### Stored entries
++++++++++

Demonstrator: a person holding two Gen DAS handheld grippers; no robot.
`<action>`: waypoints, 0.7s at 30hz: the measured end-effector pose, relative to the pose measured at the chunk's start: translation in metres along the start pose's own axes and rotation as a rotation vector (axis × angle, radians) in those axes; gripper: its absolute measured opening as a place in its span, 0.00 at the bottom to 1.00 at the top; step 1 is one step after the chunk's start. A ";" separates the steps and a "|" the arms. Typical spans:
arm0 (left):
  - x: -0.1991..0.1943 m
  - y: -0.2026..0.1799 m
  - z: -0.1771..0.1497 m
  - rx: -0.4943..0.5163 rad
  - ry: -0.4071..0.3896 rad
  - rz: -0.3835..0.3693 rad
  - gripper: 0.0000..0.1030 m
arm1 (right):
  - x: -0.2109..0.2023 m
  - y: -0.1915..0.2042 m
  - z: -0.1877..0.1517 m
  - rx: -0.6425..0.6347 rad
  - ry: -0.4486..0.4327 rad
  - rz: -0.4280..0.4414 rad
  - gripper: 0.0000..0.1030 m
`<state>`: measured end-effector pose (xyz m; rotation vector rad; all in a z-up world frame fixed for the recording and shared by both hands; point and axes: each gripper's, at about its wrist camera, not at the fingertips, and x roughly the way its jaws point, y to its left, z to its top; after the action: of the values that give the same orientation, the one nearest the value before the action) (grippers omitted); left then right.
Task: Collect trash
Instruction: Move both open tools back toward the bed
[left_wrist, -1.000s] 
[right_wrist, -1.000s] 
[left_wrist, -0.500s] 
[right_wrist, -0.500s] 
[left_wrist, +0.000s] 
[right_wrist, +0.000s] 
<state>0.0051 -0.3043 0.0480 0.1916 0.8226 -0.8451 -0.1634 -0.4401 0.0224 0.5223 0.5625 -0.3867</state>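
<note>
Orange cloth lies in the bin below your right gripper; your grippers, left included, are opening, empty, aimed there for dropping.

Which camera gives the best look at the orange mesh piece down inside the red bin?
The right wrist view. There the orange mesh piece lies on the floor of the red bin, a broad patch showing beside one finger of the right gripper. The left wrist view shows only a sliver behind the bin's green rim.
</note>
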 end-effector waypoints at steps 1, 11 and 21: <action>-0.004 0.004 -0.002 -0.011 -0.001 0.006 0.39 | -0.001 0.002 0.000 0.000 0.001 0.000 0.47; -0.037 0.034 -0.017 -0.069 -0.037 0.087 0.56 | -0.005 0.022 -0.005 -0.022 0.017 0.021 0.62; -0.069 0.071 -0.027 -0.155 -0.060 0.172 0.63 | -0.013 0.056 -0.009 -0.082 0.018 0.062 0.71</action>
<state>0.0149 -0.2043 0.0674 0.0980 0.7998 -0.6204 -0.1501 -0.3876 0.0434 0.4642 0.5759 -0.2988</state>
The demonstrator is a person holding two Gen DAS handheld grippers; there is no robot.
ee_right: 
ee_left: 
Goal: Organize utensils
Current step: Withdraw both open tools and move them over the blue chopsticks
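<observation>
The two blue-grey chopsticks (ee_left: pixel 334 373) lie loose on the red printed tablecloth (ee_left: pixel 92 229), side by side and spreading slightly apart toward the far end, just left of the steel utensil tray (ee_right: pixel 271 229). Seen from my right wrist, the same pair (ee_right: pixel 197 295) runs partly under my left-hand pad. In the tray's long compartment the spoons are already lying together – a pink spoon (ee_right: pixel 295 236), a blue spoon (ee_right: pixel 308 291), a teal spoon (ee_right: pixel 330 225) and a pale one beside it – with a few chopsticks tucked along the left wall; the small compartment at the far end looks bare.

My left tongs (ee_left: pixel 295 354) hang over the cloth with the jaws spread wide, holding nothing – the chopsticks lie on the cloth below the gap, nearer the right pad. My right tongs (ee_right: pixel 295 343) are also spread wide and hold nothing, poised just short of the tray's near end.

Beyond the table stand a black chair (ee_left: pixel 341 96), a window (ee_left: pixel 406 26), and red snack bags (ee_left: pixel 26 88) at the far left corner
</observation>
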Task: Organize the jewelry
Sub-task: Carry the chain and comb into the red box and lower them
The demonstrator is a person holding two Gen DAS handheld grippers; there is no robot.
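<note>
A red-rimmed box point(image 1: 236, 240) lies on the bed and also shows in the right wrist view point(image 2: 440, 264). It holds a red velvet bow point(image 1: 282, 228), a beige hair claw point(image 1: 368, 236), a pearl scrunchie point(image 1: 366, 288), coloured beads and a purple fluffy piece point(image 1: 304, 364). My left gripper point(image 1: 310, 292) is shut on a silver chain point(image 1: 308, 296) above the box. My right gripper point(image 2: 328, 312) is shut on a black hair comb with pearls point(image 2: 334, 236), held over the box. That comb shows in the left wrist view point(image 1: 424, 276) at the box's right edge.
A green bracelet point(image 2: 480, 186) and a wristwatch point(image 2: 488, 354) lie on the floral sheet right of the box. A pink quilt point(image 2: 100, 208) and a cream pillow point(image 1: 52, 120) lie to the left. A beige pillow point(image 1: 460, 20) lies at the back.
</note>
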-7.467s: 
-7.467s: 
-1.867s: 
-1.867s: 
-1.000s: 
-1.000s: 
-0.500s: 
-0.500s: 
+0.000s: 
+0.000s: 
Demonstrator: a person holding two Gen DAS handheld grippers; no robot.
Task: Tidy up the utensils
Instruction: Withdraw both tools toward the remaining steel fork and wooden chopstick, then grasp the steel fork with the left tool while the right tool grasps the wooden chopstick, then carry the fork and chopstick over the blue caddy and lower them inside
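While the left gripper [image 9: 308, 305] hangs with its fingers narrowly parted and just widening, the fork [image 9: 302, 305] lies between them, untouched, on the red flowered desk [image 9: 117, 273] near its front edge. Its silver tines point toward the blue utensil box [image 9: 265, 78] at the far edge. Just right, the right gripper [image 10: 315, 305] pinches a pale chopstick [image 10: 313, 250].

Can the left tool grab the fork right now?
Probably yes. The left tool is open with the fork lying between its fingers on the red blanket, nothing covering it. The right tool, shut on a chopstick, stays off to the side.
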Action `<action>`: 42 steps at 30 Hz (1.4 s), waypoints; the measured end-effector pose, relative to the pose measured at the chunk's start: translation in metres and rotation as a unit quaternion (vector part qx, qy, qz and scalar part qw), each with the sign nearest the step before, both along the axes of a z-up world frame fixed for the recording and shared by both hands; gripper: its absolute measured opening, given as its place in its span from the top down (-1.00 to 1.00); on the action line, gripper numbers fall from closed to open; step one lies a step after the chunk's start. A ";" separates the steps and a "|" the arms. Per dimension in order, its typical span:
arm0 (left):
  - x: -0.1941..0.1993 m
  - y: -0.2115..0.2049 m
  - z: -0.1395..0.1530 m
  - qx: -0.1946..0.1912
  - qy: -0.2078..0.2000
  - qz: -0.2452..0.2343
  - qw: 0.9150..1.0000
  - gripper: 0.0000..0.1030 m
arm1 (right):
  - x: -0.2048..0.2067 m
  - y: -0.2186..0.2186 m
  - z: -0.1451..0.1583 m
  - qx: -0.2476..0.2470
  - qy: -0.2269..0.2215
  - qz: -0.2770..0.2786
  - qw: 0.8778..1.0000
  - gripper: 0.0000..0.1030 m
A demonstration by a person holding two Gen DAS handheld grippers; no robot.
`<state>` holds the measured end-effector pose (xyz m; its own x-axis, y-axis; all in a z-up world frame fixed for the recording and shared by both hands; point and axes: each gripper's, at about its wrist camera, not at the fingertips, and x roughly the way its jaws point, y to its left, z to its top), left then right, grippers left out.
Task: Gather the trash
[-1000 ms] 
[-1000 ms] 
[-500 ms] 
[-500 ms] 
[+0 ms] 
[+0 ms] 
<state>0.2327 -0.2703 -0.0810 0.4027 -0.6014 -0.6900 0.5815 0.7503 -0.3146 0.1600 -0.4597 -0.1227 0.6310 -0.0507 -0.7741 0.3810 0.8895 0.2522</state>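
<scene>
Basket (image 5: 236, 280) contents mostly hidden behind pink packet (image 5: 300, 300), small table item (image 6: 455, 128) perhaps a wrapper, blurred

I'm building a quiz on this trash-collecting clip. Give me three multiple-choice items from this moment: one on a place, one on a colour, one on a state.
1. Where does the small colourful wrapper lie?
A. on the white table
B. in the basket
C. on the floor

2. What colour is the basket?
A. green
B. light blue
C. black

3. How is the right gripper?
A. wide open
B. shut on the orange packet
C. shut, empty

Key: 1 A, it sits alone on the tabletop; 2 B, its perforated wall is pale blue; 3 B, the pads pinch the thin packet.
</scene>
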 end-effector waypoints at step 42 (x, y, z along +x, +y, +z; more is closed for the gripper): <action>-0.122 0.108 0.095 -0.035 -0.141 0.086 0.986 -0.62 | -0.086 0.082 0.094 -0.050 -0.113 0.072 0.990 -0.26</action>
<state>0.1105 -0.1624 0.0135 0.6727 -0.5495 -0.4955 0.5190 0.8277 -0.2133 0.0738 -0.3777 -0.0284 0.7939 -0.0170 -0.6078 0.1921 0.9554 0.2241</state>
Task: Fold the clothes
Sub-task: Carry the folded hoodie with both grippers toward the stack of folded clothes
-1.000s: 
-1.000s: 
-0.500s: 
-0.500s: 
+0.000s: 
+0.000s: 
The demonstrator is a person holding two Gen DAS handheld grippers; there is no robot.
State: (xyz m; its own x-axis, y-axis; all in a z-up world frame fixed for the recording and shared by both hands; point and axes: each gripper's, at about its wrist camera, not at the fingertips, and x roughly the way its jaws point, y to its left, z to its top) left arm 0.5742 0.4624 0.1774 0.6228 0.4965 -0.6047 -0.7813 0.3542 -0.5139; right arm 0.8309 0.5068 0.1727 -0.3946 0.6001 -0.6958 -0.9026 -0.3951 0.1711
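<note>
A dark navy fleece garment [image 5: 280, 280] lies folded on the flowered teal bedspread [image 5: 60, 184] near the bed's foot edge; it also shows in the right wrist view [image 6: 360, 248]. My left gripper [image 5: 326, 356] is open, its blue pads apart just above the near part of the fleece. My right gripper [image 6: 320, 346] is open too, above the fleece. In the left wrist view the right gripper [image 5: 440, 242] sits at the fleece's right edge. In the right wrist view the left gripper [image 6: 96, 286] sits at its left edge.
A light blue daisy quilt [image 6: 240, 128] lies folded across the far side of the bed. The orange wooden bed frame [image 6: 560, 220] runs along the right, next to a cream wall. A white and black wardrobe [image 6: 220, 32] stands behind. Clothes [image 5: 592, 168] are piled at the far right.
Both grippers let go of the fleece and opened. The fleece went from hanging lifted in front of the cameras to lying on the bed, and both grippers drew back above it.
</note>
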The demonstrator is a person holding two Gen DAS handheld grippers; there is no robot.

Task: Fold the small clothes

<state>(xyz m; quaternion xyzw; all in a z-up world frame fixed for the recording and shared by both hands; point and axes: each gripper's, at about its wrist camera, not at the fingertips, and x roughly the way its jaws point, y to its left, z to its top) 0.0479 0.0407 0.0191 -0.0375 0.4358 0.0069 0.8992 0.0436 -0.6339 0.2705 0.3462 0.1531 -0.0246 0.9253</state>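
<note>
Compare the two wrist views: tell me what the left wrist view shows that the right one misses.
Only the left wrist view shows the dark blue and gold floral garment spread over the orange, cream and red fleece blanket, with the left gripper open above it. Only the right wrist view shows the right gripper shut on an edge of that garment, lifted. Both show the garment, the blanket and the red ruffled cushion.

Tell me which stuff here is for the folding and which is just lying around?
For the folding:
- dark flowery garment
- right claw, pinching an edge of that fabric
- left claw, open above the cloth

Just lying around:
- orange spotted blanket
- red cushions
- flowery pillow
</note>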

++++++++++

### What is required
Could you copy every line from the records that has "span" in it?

### Task result
`<action>`: waypoints, 0.7s at 30hz: the measured end-effector pose, relative to the pose measured at the chunk's start: translation in metres along the start pose's own axes and rotation as a rotation vector (axis × angle, radians) in those axes; gripper: its absolute measured opening as a place in its span, 0.00 at the bottom to 1.00 at the top; step 1 is one step after the chunk's start. A ";" separates the steps and a "|" the arms. Typical spans:
Action `<action>`: 42 steps at 30 Hz (1.4 s), waypoints; the measured end-effector pose, relative to the pose measured at the chunk's start: translation in metres and rotation as a unit quaternion (vector part qx, qy, qz and scalar part qw), each with the sign nearest the step before, both along the axes of a z-up world frame fixed for the recording and shared by both hands; gripper: its absolute measured opening, given as its place in its span from the top down (-1.00 to 1.00); on the action line, gripper numbers fall from closed to open; step one lies a step after the chunk's start. A ";" separates the steps and a "|" the arms. Per dimension in order, its typical span:

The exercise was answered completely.